:: Exercise goal ::
Tally the lines below that include "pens" and give only the total.

── Given information

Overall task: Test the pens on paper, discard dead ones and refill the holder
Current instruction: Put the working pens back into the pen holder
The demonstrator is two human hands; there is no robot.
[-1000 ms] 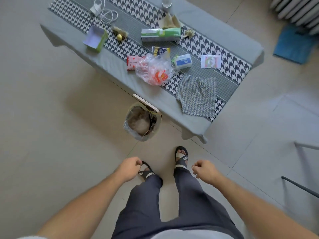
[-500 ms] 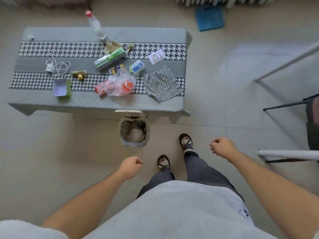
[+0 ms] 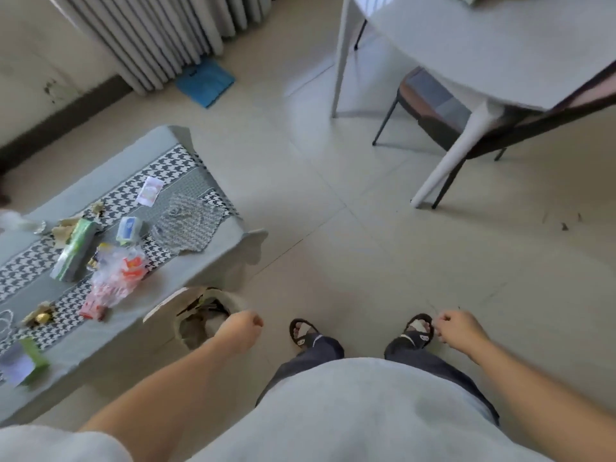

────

:: Reply ::
2